** Exercise goal **
From the data below, copy each line that includes the word "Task".

[Stored entries]
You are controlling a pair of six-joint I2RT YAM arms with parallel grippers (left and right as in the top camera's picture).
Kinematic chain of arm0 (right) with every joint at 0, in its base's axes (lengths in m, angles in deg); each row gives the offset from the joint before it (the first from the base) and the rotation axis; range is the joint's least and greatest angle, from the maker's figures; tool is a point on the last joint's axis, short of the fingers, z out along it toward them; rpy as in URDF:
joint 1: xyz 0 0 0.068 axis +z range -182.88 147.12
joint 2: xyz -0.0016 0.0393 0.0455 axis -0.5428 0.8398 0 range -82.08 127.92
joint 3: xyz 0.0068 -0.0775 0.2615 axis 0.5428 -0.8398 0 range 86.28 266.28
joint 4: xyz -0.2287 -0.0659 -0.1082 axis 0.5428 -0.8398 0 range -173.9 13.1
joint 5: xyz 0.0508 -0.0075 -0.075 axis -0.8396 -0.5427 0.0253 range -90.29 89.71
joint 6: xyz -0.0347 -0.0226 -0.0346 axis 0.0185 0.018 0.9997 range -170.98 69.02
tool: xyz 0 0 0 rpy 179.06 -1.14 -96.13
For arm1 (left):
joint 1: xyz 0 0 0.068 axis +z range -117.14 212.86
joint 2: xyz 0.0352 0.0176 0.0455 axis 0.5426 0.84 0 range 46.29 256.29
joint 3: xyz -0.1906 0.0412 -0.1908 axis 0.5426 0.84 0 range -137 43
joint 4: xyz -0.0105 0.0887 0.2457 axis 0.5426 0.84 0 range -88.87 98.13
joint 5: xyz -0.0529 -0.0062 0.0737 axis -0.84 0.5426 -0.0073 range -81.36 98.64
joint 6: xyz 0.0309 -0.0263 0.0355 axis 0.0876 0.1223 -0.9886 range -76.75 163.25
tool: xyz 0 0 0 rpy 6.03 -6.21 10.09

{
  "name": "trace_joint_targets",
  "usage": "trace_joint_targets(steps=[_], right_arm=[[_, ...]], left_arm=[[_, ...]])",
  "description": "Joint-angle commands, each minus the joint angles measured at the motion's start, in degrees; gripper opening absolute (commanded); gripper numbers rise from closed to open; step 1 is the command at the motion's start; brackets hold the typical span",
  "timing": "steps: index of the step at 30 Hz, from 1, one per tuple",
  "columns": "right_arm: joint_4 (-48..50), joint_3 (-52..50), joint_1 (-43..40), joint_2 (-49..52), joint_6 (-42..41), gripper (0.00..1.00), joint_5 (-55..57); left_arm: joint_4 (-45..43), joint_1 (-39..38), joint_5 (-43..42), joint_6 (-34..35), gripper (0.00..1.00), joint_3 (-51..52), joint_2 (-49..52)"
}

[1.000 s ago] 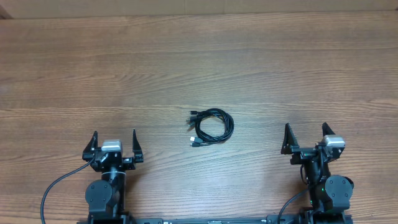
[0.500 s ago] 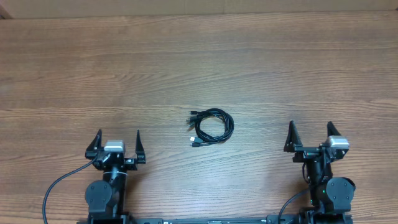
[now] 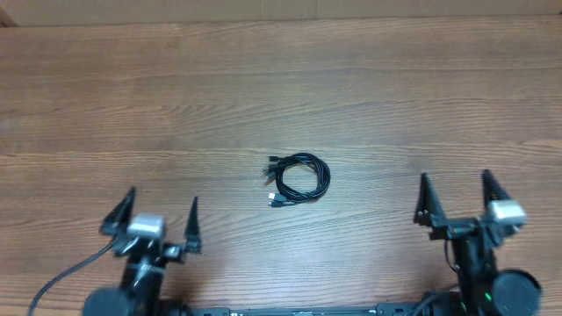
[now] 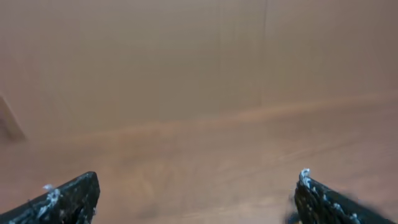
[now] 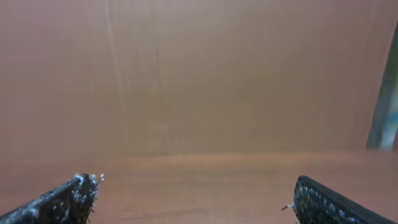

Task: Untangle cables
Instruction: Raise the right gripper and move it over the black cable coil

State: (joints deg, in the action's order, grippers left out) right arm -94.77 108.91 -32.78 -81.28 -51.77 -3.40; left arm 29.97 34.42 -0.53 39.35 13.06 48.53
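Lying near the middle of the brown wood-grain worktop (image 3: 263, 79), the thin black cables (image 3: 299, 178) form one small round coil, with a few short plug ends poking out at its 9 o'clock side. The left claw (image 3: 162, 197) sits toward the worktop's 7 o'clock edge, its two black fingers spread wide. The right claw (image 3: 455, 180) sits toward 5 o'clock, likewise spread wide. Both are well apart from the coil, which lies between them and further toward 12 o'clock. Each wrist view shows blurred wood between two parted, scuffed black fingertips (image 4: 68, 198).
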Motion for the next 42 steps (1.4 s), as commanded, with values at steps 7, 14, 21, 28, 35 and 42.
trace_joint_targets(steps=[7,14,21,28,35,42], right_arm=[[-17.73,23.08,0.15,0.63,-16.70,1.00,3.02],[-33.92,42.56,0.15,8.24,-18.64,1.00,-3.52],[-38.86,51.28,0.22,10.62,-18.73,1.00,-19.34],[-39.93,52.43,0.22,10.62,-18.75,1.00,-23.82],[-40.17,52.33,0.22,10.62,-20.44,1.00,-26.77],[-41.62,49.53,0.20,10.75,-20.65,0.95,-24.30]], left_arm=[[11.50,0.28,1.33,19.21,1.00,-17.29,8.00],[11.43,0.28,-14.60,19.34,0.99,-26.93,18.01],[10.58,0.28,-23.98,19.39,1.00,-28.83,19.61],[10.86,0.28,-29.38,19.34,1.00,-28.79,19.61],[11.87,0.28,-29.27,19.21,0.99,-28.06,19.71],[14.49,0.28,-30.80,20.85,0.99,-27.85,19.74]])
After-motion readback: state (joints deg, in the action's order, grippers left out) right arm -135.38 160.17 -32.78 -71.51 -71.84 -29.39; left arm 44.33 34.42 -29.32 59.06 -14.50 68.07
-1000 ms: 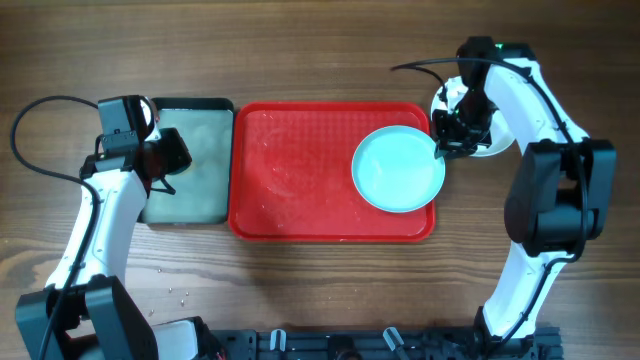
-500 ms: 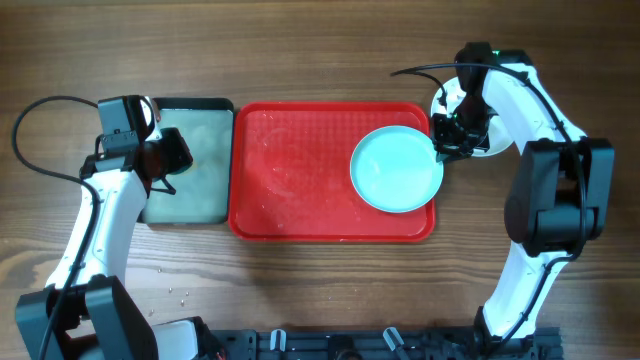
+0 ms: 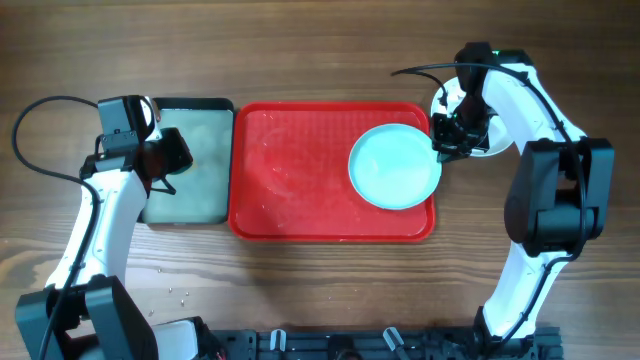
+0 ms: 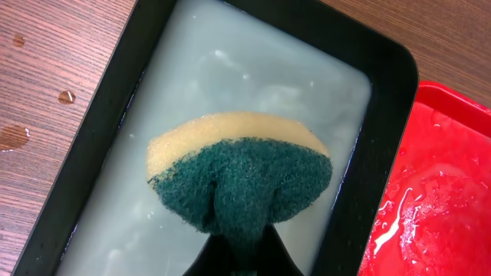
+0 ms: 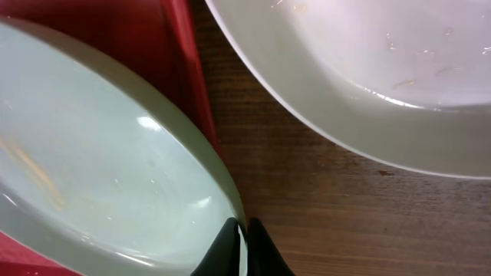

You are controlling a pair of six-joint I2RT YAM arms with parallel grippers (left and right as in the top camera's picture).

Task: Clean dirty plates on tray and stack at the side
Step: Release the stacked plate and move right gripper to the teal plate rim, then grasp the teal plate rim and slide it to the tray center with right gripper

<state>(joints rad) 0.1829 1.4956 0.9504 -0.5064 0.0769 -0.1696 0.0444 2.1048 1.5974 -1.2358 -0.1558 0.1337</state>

** Solution to the exercise **
Task: Untangle cables
Task: Clean dirty plates on tray and stack at the side

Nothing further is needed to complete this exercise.